What the hell is happening to me?

For the first time ever, I agree with something Richard Stallman says. See here. In a nutshell, he says the cloud is all about taking away your freedom and locking you into long-term contracts that you can’t get out of and which will exploit you terribly, which is why Google and others are salivating over it. He’s hit the nail on the head. The arc of this narrative — from the Original Borg (IBM) and its mainframes, to the Borg with Windows and Office, to the New Borg (Google) with its online advertising machine, its apps and search engine and phones and God knows what else. Stallman is thinking at the level of the individual, but imagine entire enterprises locked into long-term cloud contracts with service providers. Just think of all the little hooks and Velcro straps a cloud service provider can create to keep you locked in. For one thing, they’ve got your data. But think also of all the business logic, the customized apps created uniquely for you. Just look at what Facebook does to make it extremely painful for users to move. That’s a tiny taste of the cloud. The tradeoff, of course, will be that you’ll sacrifice a bit of freedom in exchange for convenience. Fair deal? Maybe. But I think Stallman is on to something here.
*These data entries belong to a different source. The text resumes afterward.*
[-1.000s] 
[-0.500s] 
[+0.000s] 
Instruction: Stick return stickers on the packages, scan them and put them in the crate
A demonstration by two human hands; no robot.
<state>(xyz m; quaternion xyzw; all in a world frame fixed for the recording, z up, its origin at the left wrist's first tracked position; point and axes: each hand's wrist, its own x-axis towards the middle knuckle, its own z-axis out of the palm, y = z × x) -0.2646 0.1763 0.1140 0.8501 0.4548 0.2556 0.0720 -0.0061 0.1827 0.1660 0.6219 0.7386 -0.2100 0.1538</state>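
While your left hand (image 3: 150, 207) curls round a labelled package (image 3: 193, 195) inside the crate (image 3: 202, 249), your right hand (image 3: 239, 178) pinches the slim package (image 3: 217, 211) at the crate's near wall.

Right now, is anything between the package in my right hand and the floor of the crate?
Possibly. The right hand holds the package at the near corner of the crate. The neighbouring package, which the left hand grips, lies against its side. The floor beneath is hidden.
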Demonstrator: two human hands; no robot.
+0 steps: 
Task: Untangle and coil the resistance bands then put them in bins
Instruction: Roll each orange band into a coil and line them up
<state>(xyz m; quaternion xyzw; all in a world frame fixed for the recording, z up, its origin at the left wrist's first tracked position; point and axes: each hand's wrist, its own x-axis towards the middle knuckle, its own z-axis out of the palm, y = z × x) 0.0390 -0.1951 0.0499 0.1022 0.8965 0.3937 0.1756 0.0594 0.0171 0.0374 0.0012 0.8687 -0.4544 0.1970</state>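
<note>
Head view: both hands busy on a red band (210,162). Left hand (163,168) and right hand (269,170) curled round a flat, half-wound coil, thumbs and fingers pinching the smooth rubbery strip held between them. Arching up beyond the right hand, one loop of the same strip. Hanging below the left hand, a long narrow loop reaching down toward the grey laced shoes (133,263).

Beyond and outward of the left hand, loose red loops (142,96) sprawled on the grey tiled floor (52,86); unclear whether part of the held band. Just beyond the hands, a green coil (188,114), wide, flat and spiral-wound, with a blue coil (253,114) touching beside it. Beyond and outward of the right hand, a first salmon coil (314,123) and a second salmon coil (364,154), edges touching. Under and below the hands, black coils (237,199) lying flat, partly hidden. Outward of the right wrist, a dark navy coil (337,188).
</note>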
37 Responses to “What the hell is happening to me?”

  1. Nigel Kneale

    Ever since the days of “X drives” and “internet shared drives”, where hosts would offer vast swathes of disk space you can store all your data which you could access as easily as mounting a disk drive, I’ve been going “you what?” It was blatantly obvious back then that the moment you did that, you lost control of your data, and control of access to your data.

    And yet this idea has developed further via social networks and centralized apps and document storage.

    I’d have thought that Stallman was telling us all what we already knew. I just think that, outside of the enterprise area, no one really cares.

    And that’s pretty sad.

  2. Hank Sims

    So how does the switch get flipped, then? One day Flickr tells me I can’t download the originals of my photos unless I pay ransom? Google institutes a per-message fee for POP3 access? Like a bunch of Somali pirates?


  3. Bruce Walker

    This cloud stuff is really beginning to sound like Telco-speak. Perhaps, rather than the modern packet-based Internet dragging the Telcos and their usurious tariffs into the 21st century, instead the Telco-mindset is going to drag the Internet back into the 19th century?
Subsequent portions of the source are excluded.